__Work instruction__: Search the records for the string "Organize". Copy each line where it occurs.

=== Exercise data ===

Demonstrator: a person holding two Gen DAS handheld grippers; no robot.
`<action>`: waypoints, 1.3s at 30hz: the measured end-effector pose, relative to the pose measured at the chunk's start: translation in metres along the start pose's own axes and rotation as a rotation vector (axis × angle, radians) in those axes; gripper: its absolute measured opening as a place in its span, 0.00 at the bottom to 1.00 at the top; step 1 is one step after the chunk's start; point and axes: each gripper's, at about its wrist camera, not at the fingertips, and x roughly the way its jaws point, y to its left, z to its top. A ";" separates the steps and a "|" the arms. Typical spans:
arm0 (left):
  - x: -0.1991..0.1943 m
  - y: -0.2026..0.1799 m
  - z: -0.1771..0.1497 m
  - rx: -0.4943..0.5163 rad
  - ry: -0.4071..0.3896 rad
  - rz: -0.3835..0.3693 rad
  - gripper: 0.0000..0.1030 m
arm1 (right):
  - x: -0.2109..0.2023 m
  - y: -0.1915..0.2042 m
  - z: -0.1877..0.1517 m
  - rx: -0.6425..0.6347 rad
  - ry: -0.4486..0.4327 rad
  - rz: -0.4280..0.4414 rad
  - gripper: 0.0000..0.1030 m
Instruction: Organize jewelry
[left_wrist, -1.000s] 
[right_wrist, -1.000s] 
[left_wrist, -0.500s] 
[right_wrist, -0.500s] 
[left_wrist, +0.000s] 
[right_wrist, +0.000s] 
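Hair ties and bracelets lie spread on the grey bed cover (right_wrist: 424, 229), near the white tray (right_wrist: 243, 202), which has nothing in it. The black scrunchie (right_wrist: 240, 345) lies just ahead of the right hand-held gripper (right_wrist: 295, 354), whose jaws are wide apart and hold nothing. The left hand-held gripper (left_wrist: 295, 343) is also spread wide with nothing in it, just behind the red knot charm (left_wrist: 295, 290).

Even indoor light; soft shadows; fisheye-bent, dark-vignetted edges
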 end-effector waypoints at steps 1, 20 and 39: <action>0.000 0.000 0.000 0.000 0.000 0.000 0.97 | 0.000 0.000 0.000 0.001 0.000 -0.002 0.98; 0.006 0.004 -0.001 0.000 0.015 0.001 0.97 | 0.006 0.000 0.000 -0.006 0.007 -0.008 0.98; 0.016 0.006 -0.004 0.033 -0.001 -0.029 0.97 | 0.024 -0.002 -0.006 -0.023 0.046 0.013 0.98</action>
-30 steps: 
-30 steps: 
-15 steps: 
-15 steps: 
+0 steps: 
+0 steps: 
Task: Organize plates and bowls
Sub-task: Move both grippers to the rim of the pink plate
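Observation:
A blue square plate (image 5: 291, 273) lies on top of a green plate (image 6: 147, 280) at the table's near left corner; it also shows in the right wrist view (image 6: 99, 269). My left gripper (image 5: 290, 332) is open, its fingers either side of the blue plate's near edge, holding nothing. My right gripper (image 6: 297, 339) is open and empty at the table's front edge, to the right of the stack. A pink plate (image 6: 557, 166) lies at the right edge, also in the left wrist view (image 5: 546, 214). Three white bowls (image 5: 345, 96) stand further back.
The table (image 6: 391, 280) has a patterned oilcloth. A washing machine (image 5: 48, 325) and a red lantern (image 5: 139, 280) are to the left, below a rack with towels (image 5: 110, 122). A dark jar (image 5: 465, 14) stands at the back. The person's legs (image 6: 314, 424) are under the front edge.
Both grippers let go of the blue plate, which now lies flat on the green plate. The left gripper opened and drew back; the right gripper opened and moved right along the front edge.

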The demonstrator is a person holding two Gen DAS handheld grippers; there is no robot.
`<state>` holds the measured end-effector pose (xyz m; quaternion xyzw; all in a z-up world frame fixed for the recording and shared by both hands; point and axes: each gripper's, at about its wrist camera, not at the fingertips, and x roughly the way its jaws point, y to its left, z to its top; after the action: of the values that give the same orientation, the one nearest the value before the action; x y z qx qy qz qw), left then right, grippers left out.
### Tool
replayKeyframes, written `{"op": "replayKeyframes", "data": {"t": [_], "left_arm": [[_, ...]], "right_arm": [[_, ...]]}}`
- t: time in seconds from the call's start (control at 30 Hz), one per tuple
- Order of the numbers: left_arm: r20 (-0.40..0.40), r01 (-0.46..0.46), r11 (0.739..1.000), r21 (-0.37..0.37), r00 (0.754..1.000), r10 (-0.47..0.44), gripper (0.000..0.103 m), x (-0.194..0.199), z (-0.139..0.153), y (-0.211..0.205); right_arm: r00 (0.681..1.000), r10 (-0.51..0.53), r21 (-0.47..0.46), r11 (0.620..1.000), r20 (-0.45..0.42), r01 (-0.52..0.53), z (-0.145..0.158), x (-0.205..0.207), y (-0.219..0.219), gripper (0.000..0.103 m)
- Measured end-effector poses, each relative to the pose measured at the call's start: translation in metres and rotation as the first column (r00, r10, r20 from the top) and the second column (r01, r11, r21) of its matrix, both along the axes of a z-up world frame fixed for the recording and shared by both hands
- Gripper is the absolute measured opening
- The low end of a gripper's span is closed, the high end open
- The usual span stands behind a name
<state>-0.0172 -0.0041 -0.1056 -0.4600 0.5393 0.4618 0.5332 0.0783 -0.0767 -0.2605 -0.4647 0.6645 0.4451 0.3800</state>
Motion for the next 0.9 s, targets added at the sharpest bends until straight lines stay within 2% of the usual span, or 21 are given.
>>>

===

__The completed task__:
Instruction: Organize jewelry
Task: Organize plates and bowls

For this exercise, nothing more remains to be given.